Che Francesca Leon, assessora alla cultura della città di Torino, fosse in debito di ossigeno con il suo mandato, è risaputo. Come all’Alberto Sordi di “Un giorno in Pretura”, a lei l’ha fregata ’a malattia.
L’ossessione cioè di dimostrare una diversità di stile e contenuti nella rappresentazione culturale di Torino rispetto alle precedenti amministrazioni di sinistra. Ma l’ossessione è perturbativa oltre che perfida e crea nei soggetti che ne sono colpiti una progressiva perdita della chiarezza a favore della confusione.

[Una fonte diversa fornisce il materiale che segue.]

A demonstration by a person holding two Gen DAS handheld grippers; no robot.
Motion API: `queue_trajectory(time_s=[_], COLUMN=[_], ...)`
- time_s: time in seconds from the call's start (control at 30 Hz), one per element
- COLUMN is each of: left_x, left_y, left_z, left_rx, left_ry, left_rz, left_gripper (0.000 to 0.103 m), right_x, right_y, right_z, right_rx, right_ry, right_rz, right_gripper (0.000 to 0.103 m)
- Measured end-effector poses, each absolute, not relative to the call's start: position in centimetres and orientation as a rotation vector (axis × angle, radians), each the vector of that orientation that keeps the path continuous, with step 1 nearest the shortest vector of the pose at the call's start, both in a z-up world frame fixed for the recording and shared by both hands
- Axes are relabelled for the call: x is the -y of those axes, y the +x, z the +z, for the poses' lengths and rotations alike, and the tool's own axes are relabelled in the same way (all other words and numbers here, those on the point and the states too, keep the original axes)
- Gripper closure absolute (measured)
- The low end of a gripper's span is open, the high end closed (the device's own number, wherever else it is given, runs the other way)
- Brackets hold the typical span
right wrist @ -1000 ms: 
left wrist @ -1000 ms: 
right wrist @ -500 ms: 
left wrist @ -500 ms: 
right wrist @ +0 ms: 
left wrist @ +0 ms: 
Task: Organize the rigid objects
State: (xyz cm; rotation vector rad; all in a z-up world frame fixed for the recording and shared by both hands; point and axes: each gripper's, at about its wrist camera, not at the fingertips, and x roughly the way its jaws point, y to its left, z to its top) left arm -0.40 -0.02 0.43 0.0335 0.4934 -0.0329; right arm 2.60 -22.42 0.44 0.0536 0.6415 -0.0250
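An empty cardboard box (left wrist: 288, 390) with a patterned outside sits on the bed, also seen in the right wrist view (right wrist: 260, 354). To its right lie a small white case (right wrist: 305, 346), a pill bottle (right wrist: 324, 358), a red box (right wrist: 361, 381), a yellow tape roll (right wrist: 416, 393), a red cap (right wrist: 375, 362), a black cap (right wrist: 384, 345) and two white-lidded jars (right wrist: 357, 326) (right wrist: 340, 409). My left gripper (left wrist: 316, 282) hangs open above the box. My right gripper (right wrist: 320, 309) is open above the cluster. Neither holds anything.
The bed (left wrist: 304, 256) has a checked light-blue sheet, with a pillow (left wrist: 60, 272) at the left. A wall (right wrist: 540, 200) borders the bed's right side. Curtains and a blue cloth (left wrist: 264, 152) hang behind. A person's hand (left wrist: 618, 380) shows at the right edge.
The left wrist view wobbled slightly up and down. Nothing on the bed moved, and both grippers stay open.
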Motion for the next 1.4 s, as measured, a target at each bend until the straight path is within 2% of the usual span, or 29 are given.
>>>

Nulla di strano che l’assessora alla cultura si ritrovi ora ad aver smarrito anche il vecchio nella vana illusione di cercare il nuovo. La cultura pentastellata appare un guscio vuoto, esattamente come lo sono le casse comunali. Di pieno c’è soltanto il serbatoio della confusione che l’amministrazione Appendino redistribuisce con quotidiana generosità tra i suoi assessori. E Francesca Leon, negli ultimi giorni che l’hanno vista coprotagonista della pietosa vicenda dei 28 licenziamenti della Fondazione Torino Musei, ha attinto a piene mani da quel serbatoio. E oggi, in Sala Carpanini a Palazzo Civico, nell’audizione davanti alle commissioni cultura a lavoro, ne ha dato una superba dimostrazione. Al grido di battaglia che l’accompagna dai tempi dell’armata Brancaleone – “leon, leon, leon” – forte della sola confusione che ha in testa, ha sfidato tutti: sindacalisti, i 28 lavoratori che rischiano di rimanere in mezzo a una strada (persone con lauree e master, sottopagate mille euro al mese), i consiglieri d’opposizione e la sua maggioranza grillina che l’ha scarica un giorni sì e un altro ancora. Non ha risparmiato nessuno. Neppure se stessa quando ha mostrato di non conoscere la differenza tra lettera d’apertura delle procedure di licenziamento collettivo e lettera di licenziamento. In fondo, sotto il cielo pentastellato non è indispensabile saper leggere e capire, è sufficiente saper obbedire. Quando si dice cultura.